Prof. Fuat Keyman girişte bahsettiğim “rekabet” konusuna şöyle dikkat çekiyor: “EDAM ile birlikte daha önce hazırlanmış Pelin Yenigün Dilek Hanım’ın ‘Türkiye İçin Bir Rekabet Endeksi Raporu’ var. Bu iki raporu birleştirdik. Bizim tercih ettiğimiz 12 il ile Pelin Hanım’ın rekabet endeksinin birebir örtüştüğünü gördük. O yüzden aslında bu rapor Türkiye’nin yerel kalkınma ve ekonomisine dinamizm kazandırmasıyla ilgili bir rapor ama aynı zamanda rekabetini de güçlendirecek bir rapor... Her iki raporun ortak noktaları bize önemli ipuçları veriyor. Örneğin, ekonomiye bakış da teşviklerde olduğu gibi, il ya da bölge bir bakış açısı bulunur. Bunlar kümelendirilir ama hep bir tıkanma noktası olur.

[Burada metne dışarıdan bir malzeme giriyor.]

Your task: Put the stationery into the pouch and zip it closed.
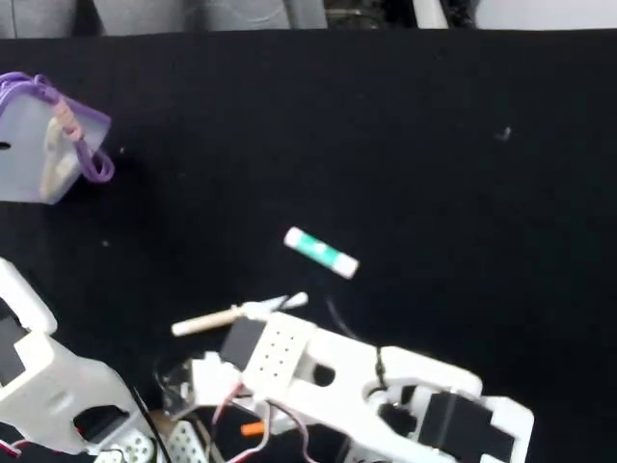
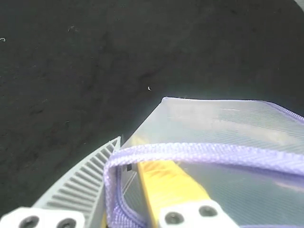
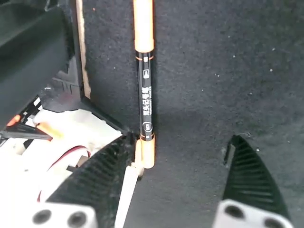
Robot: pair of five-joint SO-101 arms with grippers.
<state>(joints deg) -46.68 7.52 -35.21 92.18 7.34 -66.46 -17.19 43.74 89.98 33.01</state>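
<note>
Widely open right claw (image 3: 183, 142) against marker (image 3: 145, 102)

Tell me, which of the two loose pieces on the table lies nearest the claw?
The long orange-and-black marker, right beside the right gripper. The short green-and-white stick lies farther away.

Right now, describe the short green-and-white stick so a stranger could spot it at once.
Take the black table: near its middle, just beyond the white right arm, a stubby stick lies alone. The pen nearby is long and thin; this one is short, white with a green band.
</note>
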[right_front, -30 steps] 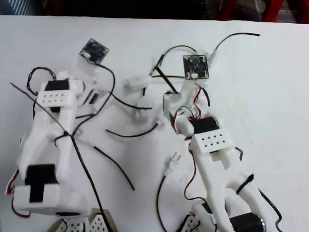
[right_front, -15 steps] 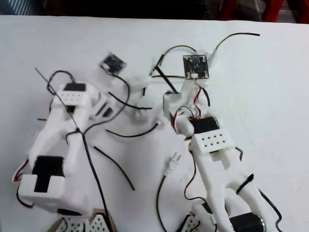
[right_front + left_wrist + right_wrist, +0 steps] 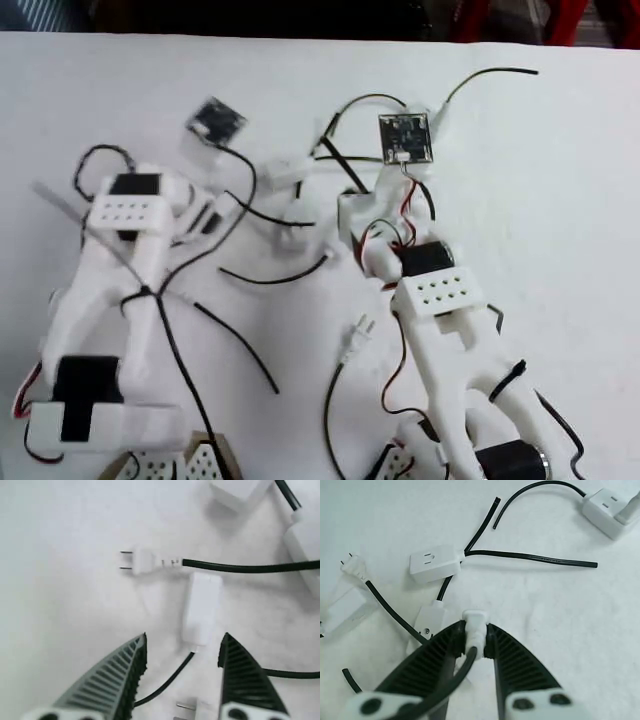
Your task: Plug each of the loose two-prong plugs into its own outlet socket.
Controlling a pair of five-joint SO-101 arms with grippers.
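We find the right tool [image 3: 475, 628] clamped on a plug [image 3: 474, 617] and the left tool [image 3: 183, 639] wide apart over a socket block [image 3: 201, 605]. A second plug [image 3: 355, 335] lies at six o'clock on the table [image 3: 560, 250]. We advise squaring the prongs before pressing.

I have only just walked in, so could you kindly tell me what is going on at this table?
Two arms sit among plugs and sockets on a white table. The right hand is shut on a white plug, with an outlet socket lying ahead of it. The left hand is open above a white block, beside a loose two-prong plug. Another loose plug lies by the right arm.
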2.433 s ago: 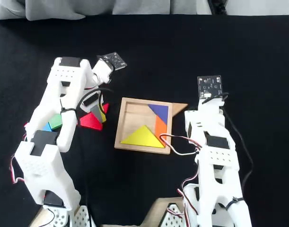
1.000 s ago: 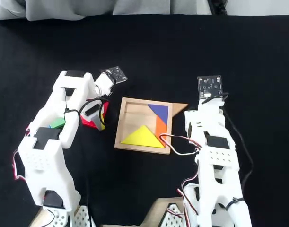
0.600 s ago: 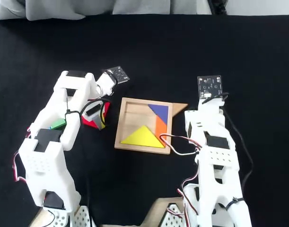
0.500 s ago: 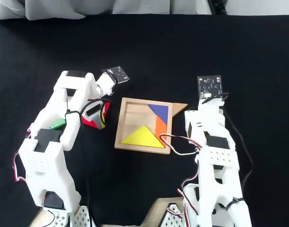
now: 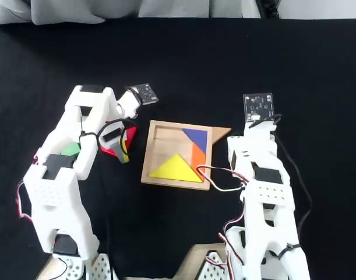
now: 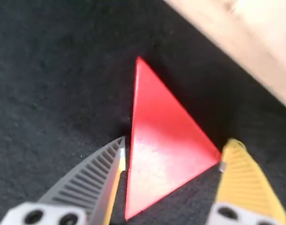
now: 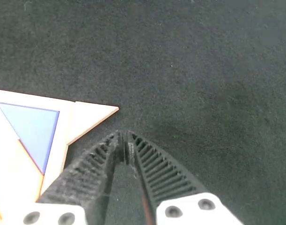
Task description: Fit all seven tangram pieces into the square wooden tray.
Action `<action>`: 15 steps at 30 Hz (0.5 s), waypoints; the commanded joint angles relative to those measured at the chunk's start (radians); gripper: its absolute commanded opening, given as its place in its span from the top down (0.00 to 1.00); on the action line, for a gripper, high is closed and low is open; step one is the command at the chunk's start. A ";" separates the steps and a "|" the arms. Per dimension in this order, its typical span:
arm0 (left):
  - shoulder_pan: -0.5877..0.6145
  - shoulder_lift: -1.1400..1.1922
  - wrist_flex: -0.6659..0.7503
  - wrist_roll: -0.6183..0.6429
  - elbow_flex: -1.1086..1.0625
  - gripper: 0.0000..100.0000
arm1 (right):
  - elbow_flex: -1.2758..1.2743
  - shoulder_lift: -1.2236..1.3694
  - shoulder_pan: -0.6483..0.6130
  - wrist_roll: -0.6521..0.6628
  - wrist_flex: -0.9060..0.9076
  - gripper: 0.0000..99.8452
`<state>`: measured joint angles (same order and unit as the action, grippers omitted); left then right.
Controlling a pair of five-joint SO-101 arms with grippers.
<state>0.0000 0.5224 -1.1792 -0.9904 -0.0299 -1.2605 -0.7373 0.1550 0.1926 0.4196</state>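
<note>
I see the tray (image 5: 150, 153) holding a yellow triangle (image 5: 175, 168), blue triangle (image 5: 196, 137) and orange piece (image 5: 198, 156). The left gripper (image 6: 173, 151) has its fingers spread wide, straddling the red triangle (image 6: 154, 136) on the table beside the tray. The right gripper (image 7: 124, 140) has its fingers pinched together, empty

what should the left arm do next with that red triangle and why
Probably close the left gripper on the red triangle. Its fingers sit on either side of the piece, which lies flat on the black cloth beside the wooden tray, so a squeeze should secure it before lifting.
</note>
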 commanded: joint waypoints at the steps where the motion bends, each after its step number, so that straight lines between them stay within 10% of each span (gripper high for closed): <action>1: 0.019 0.000 0.003 -0.101 0.001 0.65 | 0.012 -0.030 -0.012 0.011 -0.020 0.98; 15: 0.002 0.002 -0.017 -0.209 0.007 0.69 | 0.012 -0.028 -0.012 0.011 -0.020 0.98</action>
<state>0.0046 0.5224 -1.1838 -1.1976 -0.0315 -1.2605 -0.7373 0.1550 0.1926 0.4196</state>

Bu anlamda ne bölgesel bakmak ne de iller temelinde bakmak esasında önemli olmakla birlikte kısıtlayıcı. Dünya pratiklerine baktığımızda, 1980’lerden sonra ivme kazanan, New York, Londra ve İstanbul gibi küresel kentler var. Bu küresel kentlerin bir kademe altında, kendileri kent olan ama aynı zaman çevresindeki bölgeyi etkileyen, ülkenin sermaye birikiminde rolü olan, ekonomiye büyük katkı veren ama bu katkıları kendi özgünlükleri temelinde olan kentler var. Bunlar illa sanayi kentleri değil. Hizmet sektörü olabilir, turizm olabilir.Farklı alanlarda hem kendi illerine hem çevresindeki illere, hem de ülke dinamizmine katkı veren kentler var.

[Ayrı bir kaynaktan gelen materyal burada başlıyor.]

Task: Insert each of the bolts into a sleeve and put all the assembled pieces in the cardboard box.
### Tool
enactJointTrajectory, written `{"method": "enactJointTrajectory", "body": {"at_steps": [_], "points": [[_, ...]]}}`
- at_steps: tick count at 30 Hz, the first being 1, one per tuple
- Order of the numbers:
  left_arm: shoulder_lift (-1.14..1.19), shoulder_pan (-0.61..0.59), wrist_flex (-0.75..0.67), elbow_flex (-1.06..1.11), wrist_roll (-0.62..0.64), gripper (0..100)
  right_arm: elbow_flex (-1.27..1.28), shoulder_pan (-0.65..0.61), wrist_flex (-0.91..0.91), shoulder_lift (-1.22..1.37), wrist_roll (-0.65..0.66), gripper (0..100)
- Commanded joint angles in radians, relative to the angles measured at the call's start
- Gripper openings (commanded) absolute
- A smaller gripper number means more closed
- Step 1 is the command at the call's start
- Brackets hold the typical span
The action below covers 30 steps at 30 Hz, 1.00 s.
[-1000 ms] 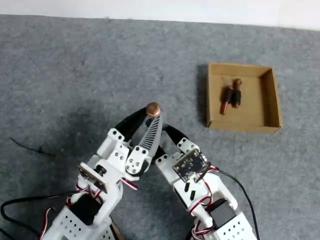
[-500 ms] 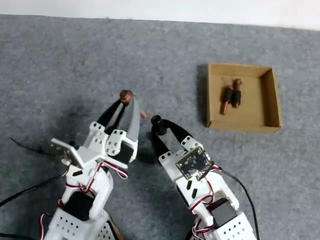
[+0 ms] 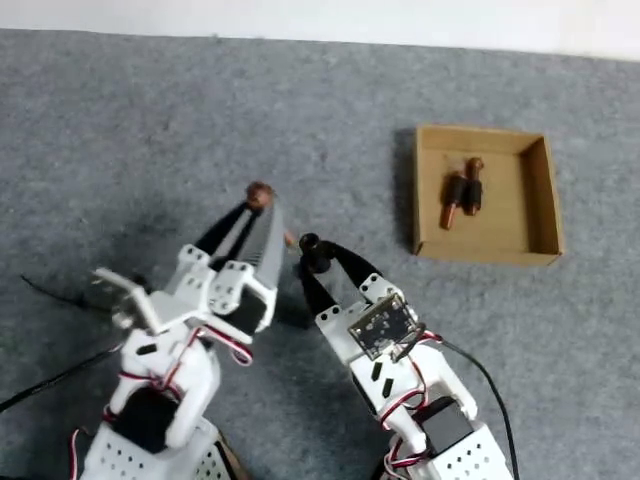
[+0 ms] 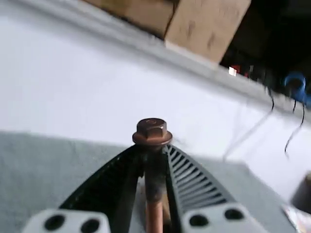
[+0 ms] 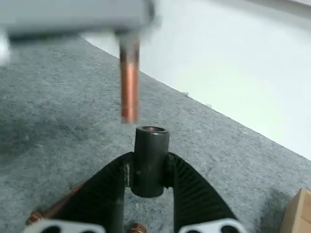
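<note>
High view: the left gripper (image 3: pixel 258 203) stands over the grey, carpet-like table (image 3: pixel 120 130). Its jaws are clamped on a copper bolt (image 3: pixel 259 193), and the bolt's flanged hex head sits just past the fingertips. Just beside it, on the side towards the cardboard box (image 3: pixel 553 205), is the right gripper (image 3: pixel 312 252). Its jaws are clamped on a short black sleeve (image 3: pixel 310 243), which is held upright with its open bore facing up. Bolt and sleeve are near each other but apart.

In the left wrist view the bolt's shank runs back from the head between the two ribbed jaws. In the right wrist view the shank hangs tip-down close to the sleeve's mouth, a little off to one side and not inside it. Below the right jaws a copper-coloured piece (image 5: pixel 48 213) lies on the table; I cannot tell exactly what it is.

The cardboard box sits flat on the table, well apart from both grippers. It holds two assembled pieces (image 3: pixel 460 195), copper bolts in black sleeves, lying side by side and touching. A thin black cable (image 3: pixel 60 295) lies on the table on the left arm's side.
</note>
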Motion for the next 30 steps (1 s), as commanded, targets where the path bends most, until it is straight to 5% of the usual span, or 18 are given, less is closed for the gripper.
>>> {"method": "enactJointTrajectory", "body": {"at_steps": [1, 11, 30], "points": [[-0.025, 0.012, -0.028, -0.073, 0.008, 0, 0.119, -0.013, 0.002, -0.016, -0.006, 0.4], [-0.025, 0.147, -0.169, 0.133, 0.008, 0, 0.119, -0.015, 0.002, -0.016, -0.006, 0.4], [-0.022, 0.148, -0.17, 0.166, 0.006, 0, 0.119, -0.01, 0.002, -0.018, -0.006, 0.4]]}}
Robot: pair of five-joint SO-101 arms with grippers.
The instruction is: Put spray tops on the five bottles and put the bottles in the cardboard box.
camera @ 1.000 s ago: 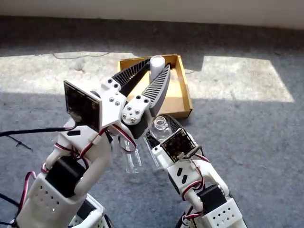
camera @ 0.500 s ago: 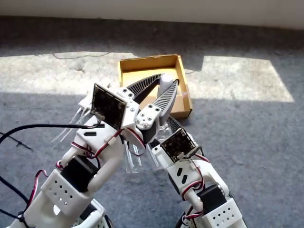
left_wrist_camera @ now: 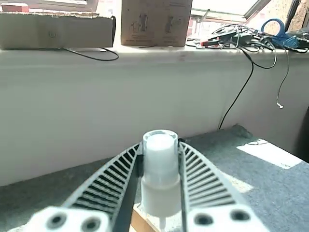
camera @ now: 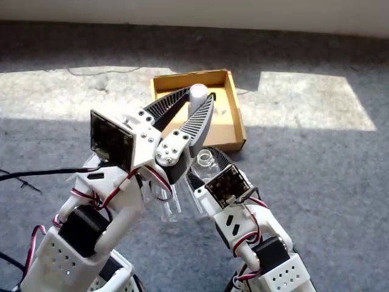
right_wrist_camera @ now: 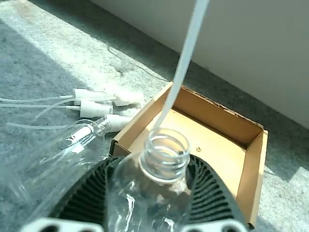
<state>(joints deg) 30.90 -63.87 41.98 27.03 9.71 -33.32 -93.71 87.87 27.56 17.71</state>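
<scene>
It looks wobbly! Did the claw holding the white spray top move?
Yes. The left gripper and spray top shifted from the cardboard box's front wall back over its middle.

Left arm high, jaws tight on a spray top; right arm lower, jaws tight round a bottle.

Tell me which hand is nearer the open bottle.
Right. The right hand grips the bottle itself; the left hand holds a spray top above it, its tube reaching down to the neck.

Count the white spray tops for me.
5 spray tops: one in the left fingers above the held bottle, four loose on the carpet beside the cardboard box; others may be hidden.
</scene>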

Bu kentleri biz tek kent olarak göremiyoruz. Bunlar küresel değil ama bölgesel etkileri yüksek ... Dünya ekonomisi için de ülke ekonomisi için de bu kentler önemli... Biz bunlara “Kent-Bölge diyoruz. Biz kendi başına kent olmanın ötesine geçmiş ve etrafını etkileyen, ülke ekonomisine katkı veren bir model üzerine tartışıyoruz...”

“Kentsel Ekonomik Büyüme İttifakı”

Prof. Fuat Keyman yerel deyince akla gelenlerin önemine dikkat çekiyor: “Kent yönetimleri ve kentler dediğimiz kavram, sadece belediyelere indirgenmiyor. 'Kent-bölge' dendiği zaman aslında birden fazla aktörün içinde olduğu bir yapıdan bahsediyoruz. Sanayi ve ticaret odaları, kadın girişimci dernekleri, genç girişimci dernekleri, sivil toplum, yerel medya, valilikler, üniversiteler 'Kent- Bölge'de yerel ittifak kuran ekonomik kalkınma ittifakı kuranlar aslında daha başarılı oluyorlar.

Aslında burada ikili bir yöntem oluyor. Bir taraftan burada faklı aktörler tarafından bir ittifak kurulması çok önemli. Çünkü ittifakı kuramayanlar başarılı olamıyor. Ama yerel ve ulusal arasındaki ilişkide ise ulusal kesimin, yerel yönetim reformu, teşvikler diğer ekonomik anlamdaki politikalarda muhakkak bu ittifaklara değer vermesi gerekiyor. Sadece kendi belediyesi olarak buraya bakmaması gerekiyor. Biz ona burada “Kentsel Ekonomik Büyüme İttifakı” diyoruz.